The Jakarta Post, Jakarta

The wild polio virus that has crippled 65 children across Java looks to have spread to Sumatra, with the government confirming one new positive case in a three-year-old girl in Lampung.

"We found that one child under the age of five in Lampung has been infected by the virus and we will conduct an outbreak immunization response as soon as possible," Ministry of Health director-general for disease control and environmental health I Nyoman Kandun said on Saturday.

The response aims to isolate the virus and prevent it from spreading. It is usually conducted in an area where the virus is discovered and neighboring areas where the mobility rate of people is high.

The new positive case was the second outside West Java, where the first case was found in April.

Less than a week before the second round of polio vaccination campaigns in Banten, Jakarta and West Java on June 28, the health ministry found the first positive case in Demak, Central Java.

"Last week, we carried out an ORI in Demak and Grobogan to protect some 78,000 children under the age of five," Kandun said.

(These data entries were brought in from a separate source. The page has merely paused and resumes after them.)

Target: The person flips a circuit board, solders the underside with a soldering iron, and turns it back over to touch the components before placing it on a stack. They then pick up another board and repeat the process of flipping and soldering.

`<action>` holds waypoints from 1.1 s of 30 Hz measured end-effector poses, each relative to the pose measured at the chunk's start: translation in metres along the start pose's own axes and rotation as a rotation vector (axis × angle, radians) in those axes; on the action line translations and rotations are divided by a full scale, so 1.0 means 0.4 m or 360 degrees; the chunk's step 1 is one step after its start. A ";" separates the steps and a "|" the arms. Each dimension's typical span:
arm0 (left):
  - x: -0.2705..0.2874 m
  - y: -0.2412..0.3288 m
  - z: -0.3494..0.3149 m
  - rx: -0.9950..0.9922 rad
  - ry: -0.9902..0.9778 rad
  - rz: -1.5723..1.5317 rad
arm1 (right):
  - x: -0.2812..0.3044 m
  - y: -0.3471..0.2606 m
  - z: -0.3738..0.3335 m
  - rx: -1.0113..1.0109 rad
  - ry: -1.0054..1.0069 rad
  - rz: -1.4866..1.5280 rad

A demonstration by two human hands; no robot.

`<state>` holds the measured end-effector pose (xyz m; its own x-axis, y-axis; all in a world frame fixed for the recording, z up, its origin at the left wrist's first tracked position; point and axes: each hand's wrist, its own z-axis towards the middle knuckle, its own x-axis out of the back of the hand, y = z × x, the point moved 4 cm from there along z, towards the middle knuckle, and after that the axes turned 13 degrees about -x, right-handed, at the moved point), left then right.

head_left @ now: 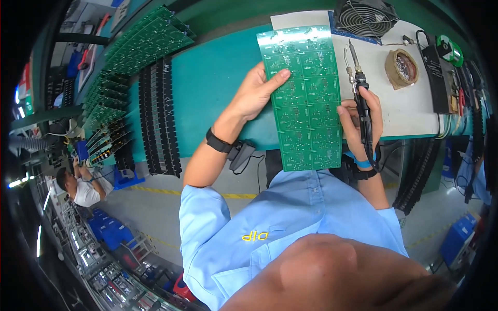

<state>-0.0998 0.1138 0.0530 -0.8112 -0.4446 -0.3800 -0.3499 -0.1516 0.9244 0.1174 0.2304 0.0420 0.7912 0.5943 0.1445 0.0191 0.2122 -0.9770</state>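
PCB panel [306, 98] is mid-view, over table's [207, 67] 6 o'clock edge. L hand [255, 93] pinches its 9 o'clock side, thumb on face, prob. for steadiness; R hand [354, 133] wraps soldering iron [362, 85], tip toward 12, likely sparing panel heat.

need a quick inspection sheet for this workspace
Surface: green mat, with a white sheet toward the right.
Job's things: green circuit board, held at the mat's near edge; soldering iron, tip pointing away.
Clutter: black fan at back; brown-rimmed dish, green spool at right; black slotted strips, racked green boards at left.
Grips: left grip holds the circuit board's left edge, thumb on its face; right grip holds the soldering iron beside the right edge.
Cables: black cable runs from the soldering iron past the right grip.
Surroundings: another person at far left, blue bins, yellow floor line.
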 end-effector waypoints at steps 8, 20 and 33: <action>-0.040 0.004 -0.098 -0.0250 0.0082 0.0179 | -0.003 -0.020 0.002 -0.0030 -0.0014 0.0165; -0.027 0.585 -0.212 -0.0414 -0.0034 0.1644 | 0.004 0.012 0.000 -0.0053 0.0022 0.0108; 0.382 0.670 -0.118 -0.0272 -0.0207 0.3362 | 0.000 0.003 0.002 0.0085 0.0032 -0.0024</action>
<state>-0.2954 -0.0363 0.2442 0.1513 0.0377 0.9878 0.9381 0.3096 -0.1555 0.1171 0.2313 0.0410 0.8033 0.5749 0.1553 -0.0013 0.2625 -0.9649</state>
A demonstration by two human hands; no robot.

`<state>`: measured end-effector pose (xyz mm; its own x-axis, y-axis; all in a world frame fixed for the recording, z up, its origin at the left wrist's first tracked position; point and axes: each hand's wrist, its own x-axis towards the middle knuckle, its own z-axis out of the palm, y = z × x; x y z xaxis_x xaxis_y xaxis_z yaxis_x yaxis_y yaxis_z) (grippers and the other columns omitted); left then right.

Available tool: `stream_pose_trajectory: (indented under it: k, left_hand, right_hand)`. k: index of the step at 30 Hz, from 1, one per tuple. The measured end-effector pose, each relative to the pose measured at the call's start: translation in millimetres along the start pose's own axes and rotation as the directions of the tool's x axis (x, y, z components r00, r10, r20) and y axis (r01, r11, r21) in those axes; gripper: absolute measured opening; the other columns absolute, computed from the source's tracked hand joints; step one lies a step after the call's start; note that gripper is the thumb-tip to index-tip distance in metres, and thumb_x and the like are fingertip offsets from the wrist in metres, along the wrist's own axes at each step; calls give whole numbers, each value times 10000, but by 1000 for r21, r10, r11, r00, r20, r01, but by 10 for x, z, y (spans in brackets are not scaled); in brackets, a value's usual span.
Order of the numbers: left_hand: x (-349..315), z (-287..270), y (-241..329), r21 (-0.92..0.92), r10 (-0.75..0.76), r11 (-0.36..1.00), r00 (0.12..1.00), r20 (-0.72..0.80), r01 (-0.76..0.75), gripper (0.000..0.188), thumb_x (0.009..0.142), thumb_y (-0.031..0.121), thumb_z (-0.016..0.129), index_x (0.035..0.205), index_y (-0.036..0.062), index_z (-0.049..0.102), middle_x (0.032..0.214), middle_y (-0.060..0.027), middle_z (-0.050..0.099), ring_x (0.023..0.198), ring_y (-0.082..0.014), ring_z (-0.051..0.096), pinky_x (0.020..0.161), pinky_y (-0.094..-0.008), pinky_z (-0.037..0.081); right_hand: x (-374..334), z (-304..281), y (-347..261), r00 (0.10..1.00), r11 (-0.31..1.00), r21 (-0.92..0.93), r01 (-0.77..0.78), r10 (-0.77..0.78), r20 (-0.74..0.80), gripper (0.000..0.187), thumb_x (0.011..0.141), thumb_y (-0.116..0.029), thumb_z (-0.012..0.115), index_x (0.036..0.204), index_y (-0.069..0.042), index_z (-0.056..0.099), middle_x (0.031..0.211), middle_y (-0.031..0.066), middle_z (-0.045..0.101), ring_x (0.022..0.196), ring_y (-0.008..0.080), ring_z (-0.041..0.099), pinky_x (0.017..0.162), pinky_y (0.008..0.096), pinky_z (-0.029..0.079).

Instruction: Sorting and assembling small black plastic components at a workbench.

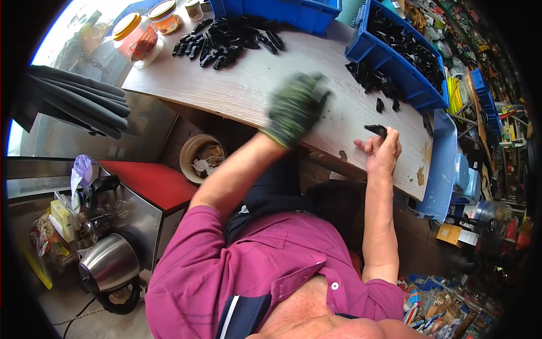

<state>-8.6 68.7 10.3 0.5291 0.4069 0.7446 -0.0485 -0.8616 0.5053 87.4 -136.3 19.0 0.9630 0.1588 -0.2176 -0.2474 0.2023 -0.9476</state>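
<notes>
My left hand [297,109], in a dark green patterned work glove, hangs over the near part of the pale wooden table [248,85]. Motion smears its fingers, so what they do is unclear. Bare and ungloved, my right hand [384,151] is above the table's right front part. Its thumb and forefinger pinch a small black plastic piece [375,130], which points left. Similar black pieces [228,39] lie heaped at the back left. More loose black pieces [370,77] lie beside a blue crate [361,42], itself filled with black pieces.
Another blue crate [282,12] stands at the table's back edge. Lidded jars [138,42] occupy the far left corner. Below the table is a bin [189,161] with waste. A steel kettle [113,263] sits at lower left. A light blue tub [437,169] borders the right edge.
</notes>
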Motion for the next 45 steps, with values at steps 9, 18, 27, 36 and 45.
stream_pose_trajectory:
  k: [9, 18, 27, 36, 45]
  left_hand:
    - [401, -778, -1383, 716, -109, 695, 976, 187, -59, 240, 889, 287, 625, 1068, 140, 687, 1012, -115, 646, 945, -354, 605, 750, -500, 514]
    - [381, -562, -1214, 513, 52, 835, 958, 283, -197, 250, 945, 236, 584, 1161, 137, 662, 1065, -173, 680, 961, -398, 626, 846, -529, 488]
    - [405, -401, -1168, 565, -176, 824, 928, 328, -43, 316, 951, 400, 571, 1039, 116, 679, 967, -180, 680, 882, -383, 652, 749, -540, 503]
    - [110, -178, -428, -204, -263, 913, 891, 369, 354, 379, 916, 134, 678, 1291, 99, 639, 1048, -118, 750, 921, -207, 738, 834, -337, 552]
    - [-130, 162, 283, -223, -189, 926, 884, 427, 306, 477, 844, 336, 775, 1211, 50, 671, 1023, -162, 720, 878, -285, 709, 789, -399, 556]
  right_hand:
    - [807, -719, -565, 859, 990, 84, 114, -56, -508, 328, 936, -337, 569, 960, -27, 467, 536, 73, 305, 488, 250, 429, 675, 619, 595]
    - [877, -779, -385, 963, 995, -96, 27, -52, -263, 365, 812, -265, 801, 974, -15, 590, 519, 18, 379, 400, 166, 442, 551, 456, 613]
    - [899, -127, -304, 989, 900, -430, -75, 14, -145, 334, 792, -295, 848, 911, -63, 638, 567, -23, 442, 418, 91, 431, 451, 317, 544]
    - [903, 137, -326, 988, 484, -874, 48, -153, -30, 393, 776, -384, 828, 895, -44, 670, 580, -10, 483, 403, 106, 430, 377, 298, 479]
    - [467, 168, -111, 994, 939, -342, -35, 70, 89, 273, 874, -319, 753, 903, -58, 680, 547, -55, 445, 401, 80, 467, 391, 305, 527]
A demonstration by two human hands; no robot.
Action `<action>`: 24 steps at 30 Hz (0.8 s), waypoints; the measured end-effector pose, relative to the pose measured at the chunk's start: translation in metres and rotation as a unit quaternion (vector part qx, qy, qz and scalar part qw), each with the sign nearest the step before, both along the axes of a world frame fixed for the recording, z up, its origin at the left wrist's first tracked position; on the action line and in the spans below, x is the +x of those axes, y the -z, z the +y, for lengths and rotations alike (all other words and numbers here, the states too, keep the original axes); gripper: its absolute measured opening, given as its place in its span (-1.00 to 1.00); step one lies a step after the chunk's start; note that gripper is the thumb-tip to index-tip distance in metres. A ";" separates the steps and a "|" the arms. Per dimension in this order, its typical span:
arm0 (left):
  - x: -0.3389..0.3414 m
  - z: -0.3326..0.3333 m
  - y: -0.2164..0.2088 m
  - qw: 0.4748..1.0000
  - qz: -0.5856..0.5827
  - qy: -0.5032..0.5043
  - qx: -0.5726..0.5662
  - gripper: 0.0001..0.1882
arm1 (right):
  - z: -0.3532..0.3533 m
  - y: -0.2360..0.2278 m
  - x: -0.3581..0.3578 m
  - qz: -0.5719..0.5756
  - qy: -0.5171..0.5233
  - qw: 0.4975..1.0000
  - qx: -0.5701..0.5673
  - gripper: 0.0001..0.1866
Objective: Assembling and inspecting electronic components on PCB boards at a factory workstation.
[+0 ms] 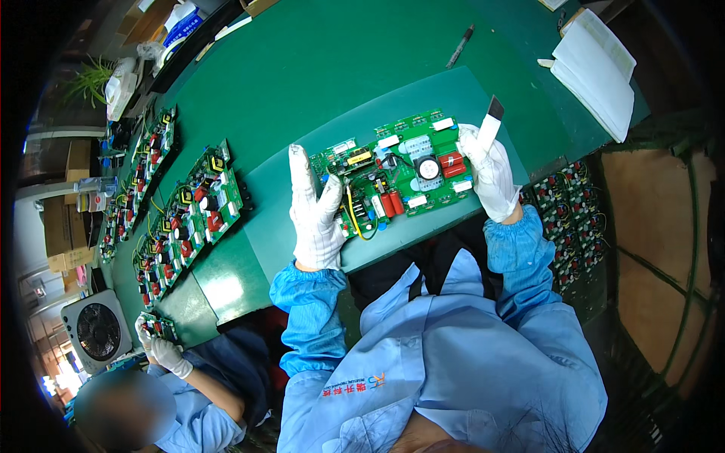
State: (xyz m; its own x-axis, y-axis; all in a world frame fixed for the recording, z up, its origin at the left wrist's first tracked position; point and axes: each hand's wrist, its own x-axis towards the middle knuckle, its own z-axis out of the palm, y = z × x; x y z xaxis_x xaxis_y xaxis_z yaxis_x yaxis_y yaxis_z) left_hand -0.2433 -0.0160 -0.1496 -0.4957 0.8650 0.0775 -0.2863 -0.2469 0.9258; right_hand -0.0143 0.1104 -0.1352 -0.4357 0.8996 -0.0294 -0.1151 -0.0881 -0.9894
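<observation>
Board (399, 175) over the desk (325, 68), parts (427, 168) already mounted, left hand (317, 215) in a holding grip on one end, right hand (491, 177) gripping a tool (489, 130) at the other; remaining work cannot be told.

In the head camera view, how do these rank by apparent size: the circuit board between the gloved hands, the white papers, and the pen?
Largest to smallest:
1. Circuit board
2. White papers
3. Pen

This ranks only how large they look here.
</observation>
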 end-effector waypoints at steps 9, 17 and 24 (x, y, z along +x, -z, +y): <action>-0.003 -0.002 -0.020 0.788 0.610 -0.081 0.031 -0.40 | -0.002 -0.009 -0.002 0.010 -0.017 1.000 0.011 -0.61; 0.003 -0.002 -0.018 0.917 0.391 -0.026 -0.073 -0.34 | 0.000 -0.001 0.000 -0.014 -0.018 0.998 0.055 -0.54; -0.001 -0.003 -0.019 0.875 0.478 -0.031 -0.076 -0.35 | 0.001 0.000 0.003 -0.036 -0.022 0.997 0.068 -0.52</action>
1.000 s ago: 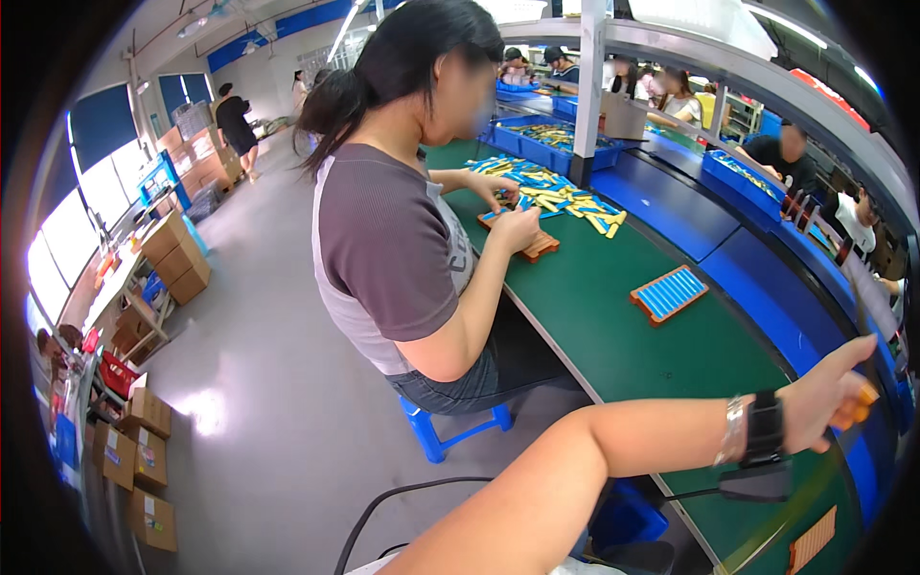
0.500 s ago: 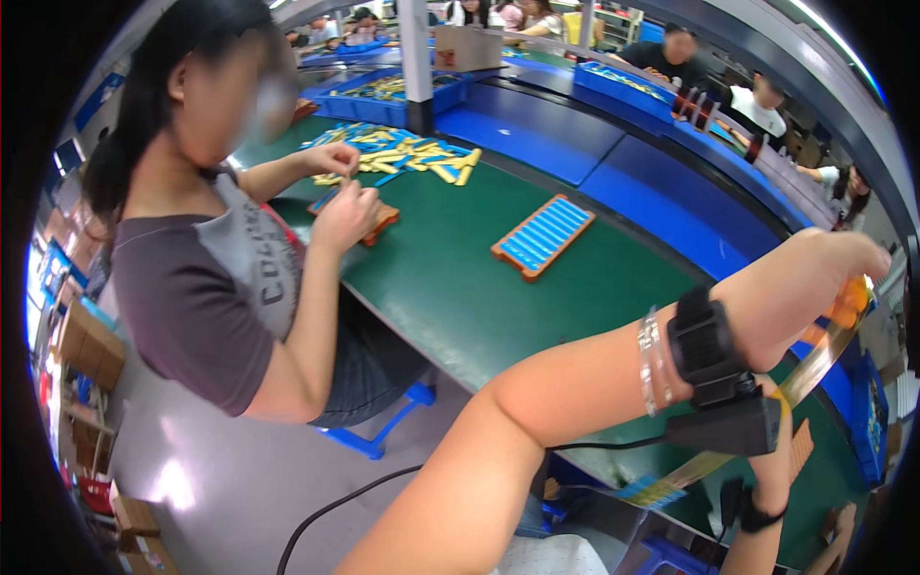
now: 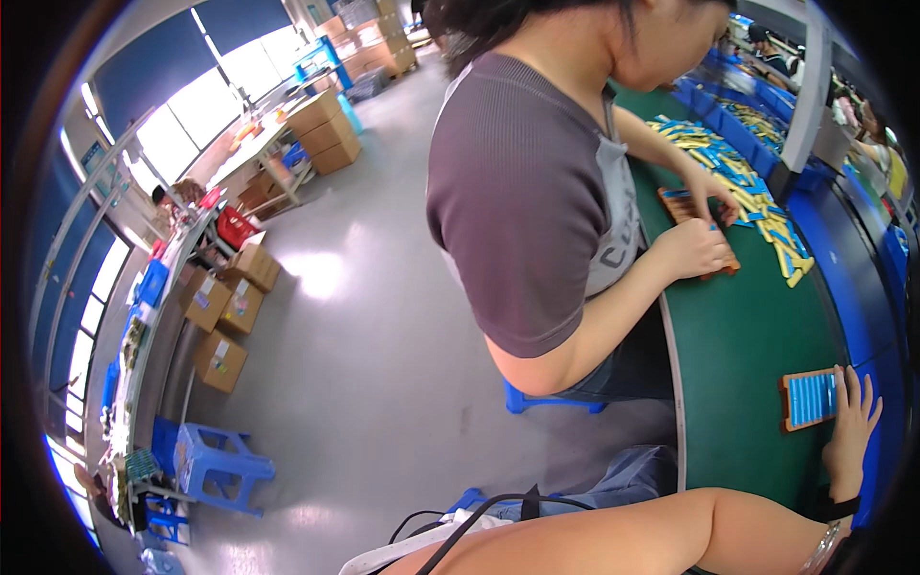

As long as there were pockets of unvaccinated children, there was a possibility that the virus would spread further, he said.

The Ministry of Health, supported by the WHO, has just completed two rounds of mass polio vaccinations in Banten, Jakarta and West Java provinces to protect 6.5 million children from the imported virus, which Indonesia has not seen since 1995. The current outbreak began in Sukabumi in West Java.

The new cases have prompted the health ministry to schedule another round of polio immunizations for children in Central Java, Yogyakarta, Lampung and South Sumatra.

"If possible, we will cover a total of 10 provinces," Kandun said.

The immunization, scheduled to take place either in August or September, is expected to cover at least 12 million children under the age of five.

Ideally, Kandun said, vaccinations should be conducted simultaneously nationwide but this was more than the government could afford.

The government spent Rp 100 billion on a national immunization campaign in 1995.

Kandun said Indonesia would need support from other countries and international organizations to carry out a larger vaccination program.

"Health problems are a global concern, including this one," he said. "If a country helps Indonesia overcome this outbreak, it is in fact protecting itself from possible contractions."

Indonesia is the latest country where polio has resurfaced. In 2004 the WHO recorded 119 similar cases of polio in 15 previously polio-free countries. Polio has not yet been eradicated from Nigeria, India, Afghanistan, Egypt, Pakistan and the Sudan.

Poliomyelitis, widely known as polio, is a waterborne viral disease that invades the nervous system and can cause total paralysis and sometimes death.(003)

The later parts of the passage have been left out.